• _PROMPT_:
Where the material below has a line containing "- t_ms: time", start repeating exactly, and keep going through the line containing "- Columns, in", with no other lines.

*** DATA BELOW Section Begins ***

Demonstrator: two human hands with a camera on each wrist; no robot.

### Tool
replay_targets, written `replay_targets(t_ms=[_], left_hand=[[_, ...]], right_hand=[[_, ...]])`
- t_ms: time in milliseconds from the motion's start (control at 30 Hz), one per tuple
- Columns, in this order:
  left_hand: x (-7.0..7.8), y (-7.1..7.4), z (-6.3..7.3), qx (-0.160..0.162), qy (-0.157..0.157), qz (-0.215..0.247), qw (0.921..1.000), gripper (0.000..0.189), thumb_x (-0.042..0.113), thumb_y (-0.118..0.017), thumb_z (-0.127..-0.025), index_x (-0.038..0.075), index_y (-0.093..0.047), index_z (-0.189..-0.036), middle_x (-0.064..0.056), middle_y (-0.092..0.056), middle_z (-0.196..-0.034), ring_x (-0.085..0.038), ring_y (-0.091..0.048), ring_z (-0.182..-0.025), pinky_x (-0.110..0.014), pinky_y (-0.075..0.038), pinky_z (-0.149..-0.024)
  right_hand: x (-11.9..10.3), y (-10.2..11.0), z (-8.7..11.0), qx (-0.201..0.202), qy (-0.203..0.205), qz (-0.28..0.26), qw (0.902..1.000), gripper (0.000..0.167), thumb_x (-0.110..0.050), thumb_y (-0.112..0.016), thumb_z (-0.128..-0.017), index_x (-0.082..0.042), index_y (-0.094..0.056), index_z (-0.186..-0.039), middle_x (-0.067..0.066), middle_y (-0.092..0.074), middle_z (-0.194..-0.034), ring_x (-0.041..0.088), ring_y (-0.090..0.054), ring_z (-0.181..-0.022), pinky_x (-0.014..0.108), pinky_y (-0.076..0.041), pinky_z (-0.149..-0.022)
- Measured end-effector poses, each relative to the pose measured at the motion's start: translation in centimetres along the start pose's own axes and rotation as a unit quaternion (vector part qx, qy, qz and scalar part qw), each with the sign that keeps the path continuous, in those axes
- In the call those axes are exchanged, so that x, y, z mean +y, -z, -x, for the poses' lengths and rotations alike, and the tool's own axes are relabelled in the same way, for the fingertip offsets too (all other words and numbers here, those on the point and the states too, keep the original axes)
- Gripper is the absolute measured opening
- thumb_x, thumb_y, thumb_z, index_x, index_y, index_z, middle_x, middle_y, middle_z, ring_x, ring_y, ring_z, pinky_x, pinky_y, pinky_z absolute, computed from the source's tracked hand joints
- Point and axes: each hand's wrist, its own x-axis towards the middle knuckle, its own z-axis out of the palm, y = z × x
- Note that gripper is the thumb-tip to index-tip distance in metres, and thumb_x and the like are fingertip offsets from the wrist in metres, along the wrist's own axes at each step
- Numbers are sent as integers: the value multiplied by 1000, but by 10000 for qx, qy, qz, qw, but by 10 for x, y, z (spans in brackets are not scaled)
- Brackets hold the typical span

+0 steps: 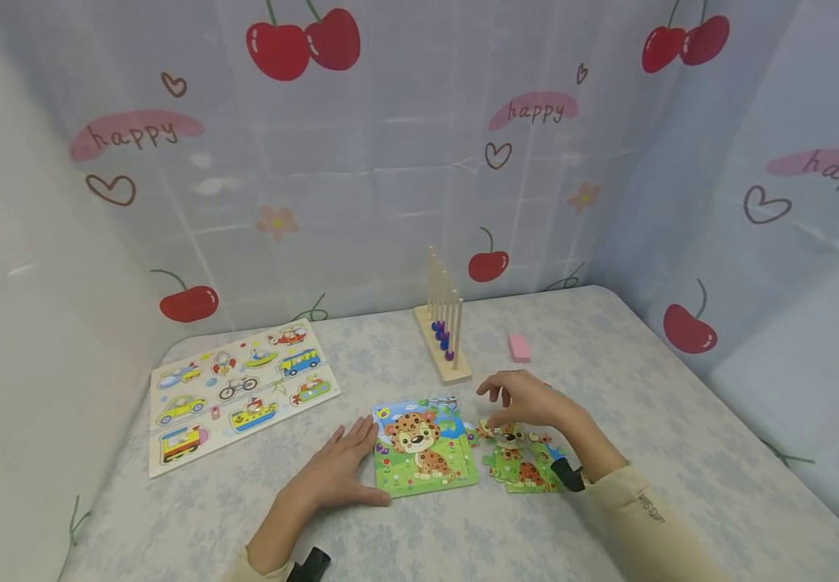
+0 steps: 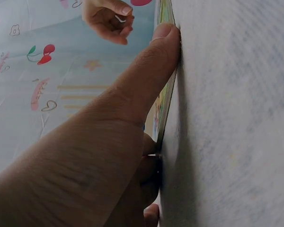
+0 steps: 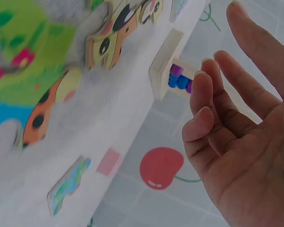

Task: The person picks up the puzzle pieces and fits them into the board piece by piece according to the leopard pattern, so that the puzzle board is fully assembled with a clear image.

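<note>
A square leopard puzzle (image 1: 423, 453) lies flat on the table, its picture looking whole. My left hand (image 1: 335, 469) rests along its left side, fingers straight, with the thumb by the lower edge; the left wrist view shows that thumb (image 2: 163, 47) touching the edge. To the right lie several loose jigsaw pieces (image 1: 524, 475) with leopard and grass parts, some overlapping. Above them hovers my right hand (image 1: 532, 400), fingers loosely bent and nothing held. In the right wrist view, a blue-green piece (image 3: 68, 185) lies apart from the others.
Behind the puzzle stands a wooden peg rack (image 1: 452, 372) with blue and purple beads. A pink block (image 1: 519, 348) sits to its right. A wooden vehicle puzzle board (image 1: 245, 392) lies at the left. A cherry-printed curtain (image 1: 390, 162) borders the table's back.
</note>
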Motion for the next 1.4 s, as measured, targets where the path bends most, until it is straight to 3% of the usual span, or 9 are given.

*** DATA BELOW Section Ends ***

• _THE COMPLETED TASK_:
- t_ms: time in milliseconds from the motion's start (control at 30 Hz), one per tuple
- Columns, in this order:

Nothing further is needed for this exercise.